Os Travassos existem de norte a
sul do Brasil, acreditando-se serem descendentes longínquos de três irmãos
portugueses que, perseguidos durante a dominação espanhola, se refugiaram em
terras brasileiras. Um destes irmãos localizou-se na Ilha Grande (Estado do Rio
de Janeiro), e possivelmente é ele o tronco do qual muito mais tarde, após
várias gerações, surgiria, em 1839, Joaquim Carlos Travassos, que nasceu no
município de Angra dos Reis, na Fazenda da Longa (Ilha Grande), de propriedade
de seus pais, Cel. Pedro José Travassos e D. Emília Rita Travassos.

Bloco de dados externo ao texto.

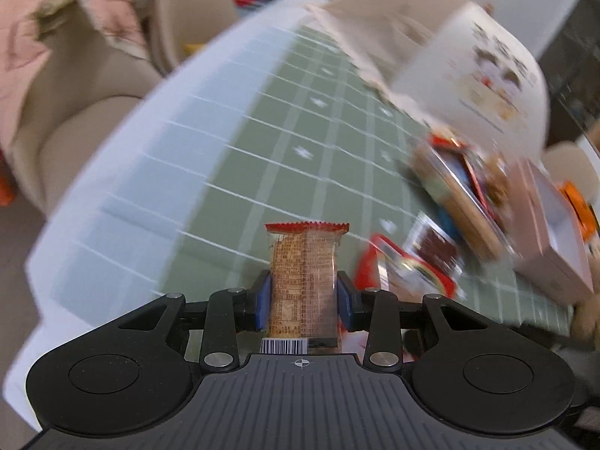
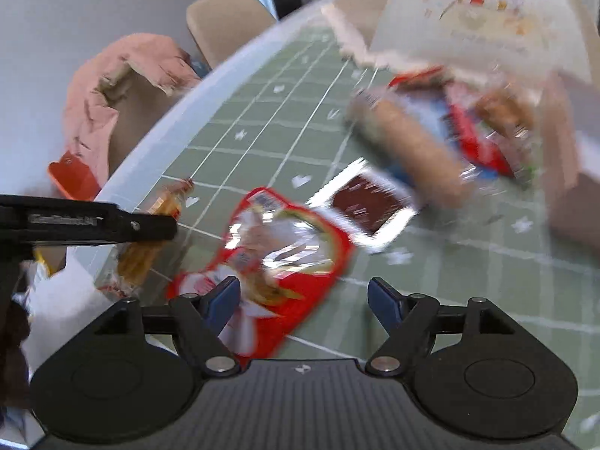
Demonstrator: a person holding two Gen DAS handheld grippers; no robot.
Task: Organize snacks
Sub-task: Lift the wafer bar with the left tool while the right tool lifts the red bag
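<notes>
My left gripper [image 1: 303,300] is shut on a long orange biscuit packet [image 1: 304,273] with a red crimped end and a barcode, held above the green checked tablecloth [image 1: 262,142]. The packet [image 2: 150,243] and the left gripper's arm [image 2: 93,221] also show at the left of the right wrist view. My right gripper [image 2: 303,300] is open and empty over a red snack bag [image 2: 277,258]. Beyond lie a brown and white sachet [image 2: 365,204], a long tan biscuit roll [image 2: 408,150] and more red packets [image 2: 476,142]. The views are blurred.
A cream fabric bag [image 1: 468,56] with a cartoon print stands at the back right, by a pink cardboard box [image 1: 551,232]. Beige chairs [image 1: 93,105] with a pink garment [image 2: 112,86] stand past the table's left edge. The white table rim [image 1: 123,157] curves round the cloth.
</notes>
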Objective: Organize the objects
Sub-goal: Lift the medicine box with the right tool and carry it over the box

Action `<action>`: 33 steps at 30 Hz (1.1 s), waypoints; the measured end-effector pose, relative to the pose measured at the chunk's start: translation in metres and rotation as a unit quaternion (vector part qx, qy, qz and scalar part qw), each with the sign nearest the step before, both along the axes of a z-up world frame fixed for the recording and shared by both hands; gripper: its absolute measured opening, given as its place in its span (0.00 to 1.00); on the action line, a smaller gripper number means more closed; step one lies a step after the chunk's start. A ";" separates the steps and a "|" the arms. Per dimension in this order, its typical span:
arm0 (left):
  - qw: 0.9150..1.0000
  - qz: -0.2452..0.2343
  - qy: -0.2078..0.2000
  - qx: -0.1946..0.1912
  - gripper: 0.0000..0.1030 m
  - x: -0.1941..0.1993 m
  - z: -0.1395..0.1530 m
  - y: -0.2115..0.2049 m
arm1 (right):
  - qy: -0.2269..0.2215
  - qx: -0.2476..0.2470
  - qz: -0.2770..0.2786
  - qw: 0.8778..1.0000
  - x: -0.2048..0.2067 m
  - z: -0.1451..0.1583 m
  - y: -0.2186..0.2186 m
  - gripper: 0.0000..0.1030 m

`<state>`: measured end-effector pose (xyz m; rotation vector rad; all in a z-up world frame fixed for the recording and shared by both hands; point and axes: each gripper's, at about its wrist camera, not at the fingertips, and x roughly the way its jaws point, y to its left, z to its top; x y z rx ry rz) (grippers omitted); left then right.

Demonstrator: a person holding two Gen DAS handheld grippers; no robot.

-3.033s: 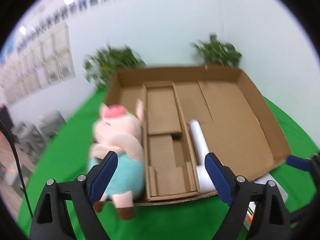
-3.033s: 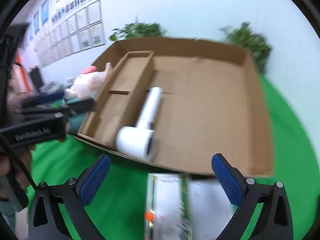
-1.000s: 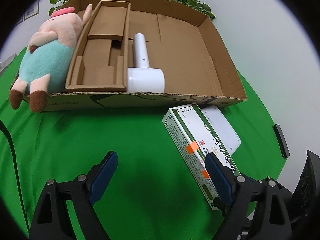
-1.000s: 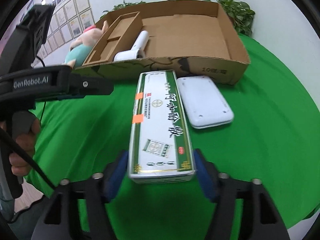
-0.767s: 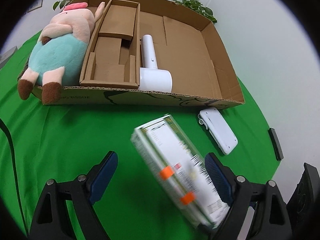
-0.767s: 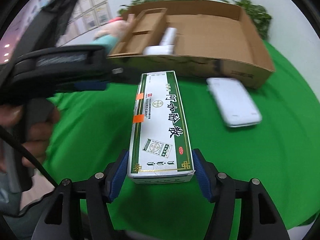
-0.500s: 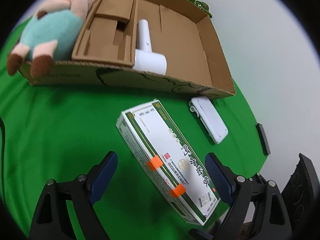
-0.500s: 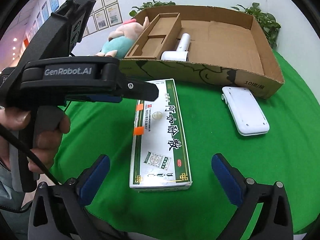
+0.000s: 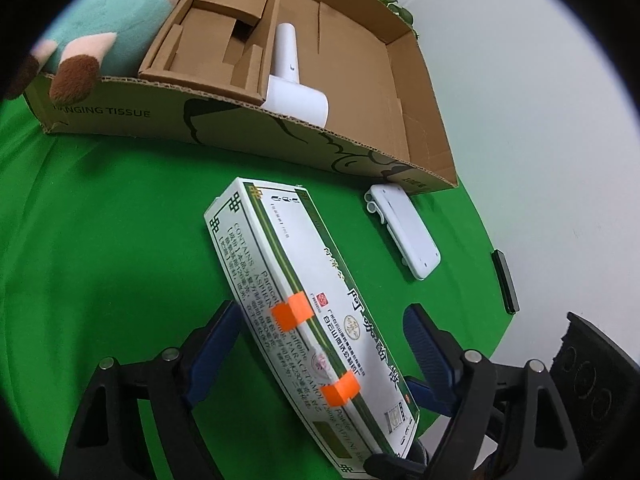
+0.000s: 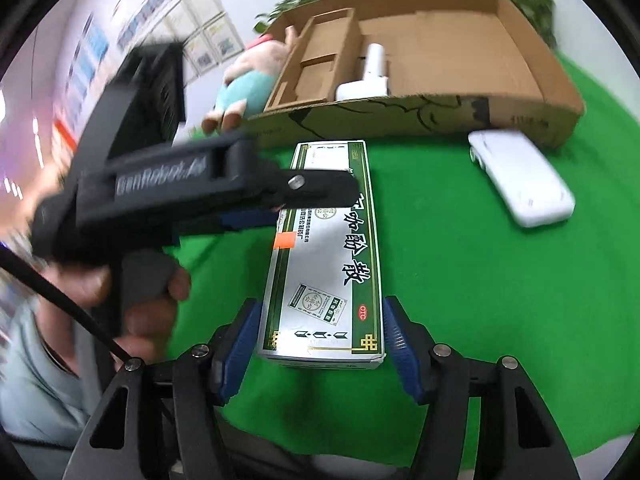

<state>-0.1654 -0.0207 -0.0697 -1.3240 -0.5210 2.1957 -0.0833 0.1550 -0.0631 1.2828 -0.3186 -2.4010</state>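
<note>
Both views are brightly and evenly lit from overhead, with colours saturated on the green worktop point(image 9: 100, 240). Shadows are soft: a dim patch lies under the near end of the medicine box point(image 10: 324, 248) in the right wrist view, and a faint band runs along the foot of the cardboard box point(image 9: 248, 128). The fisheye lenses bend straight edges and leave black corners around a round picture. The left wrist view is mostly sharp; print on the medicine box's side is readable. The right wrist view is smeared by motion at left, where the wall frames point(image 10: 208, 48) and the left gripper point(image 10: 320, 190) streak.
</note>
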 end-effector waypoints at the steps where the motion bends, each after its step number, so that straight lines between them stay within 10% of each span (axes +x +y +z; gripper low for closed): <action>1: 1.000 0.001 -0.001 -0.001 0.77 0.000 0.000 0.000 | -0.001 -0.004 -0.001 1.000 0.001 0.000 0.000 0.57; 17: 0.996 0.037 -0.053 0.055 0.46 -0.004 -0.010 -0.016 | 0.000 -0.048 -0.015 0.999 0.011 -0.001 0.004 0.57; 33: 0.991 -0.028 0.124 0.033 0.39 -0.010 0.115 0.024 | 0.136 0.011 -0.054 0.989 0.014 0.077 0.010 0.56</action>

A família era composta de sete
irmãos: quatro homens e três mulheres. Todos receberam boa educação, e Joaquim,
ao término dos estudos preparatórios, ingressou na antiga Faculdade de Medicina
do Rio de Janeiro, com cerca de dezessete anos. Estudou com afinco e dedicação
as dezoito cadeiras do curso, e a 30 de Agosto de 1862 apresentava sua tese à
Faculdade de Medicina do Rio de Janeiro, sustentando-a com brilhantismo.
Aos 27 de Novembro de 1862, na
presença de Suas Majestades Imperiais, conferia-se o grau de doutor aos novos
doutorandos, entre ele o Dr. Joaquim Carlos Travassos.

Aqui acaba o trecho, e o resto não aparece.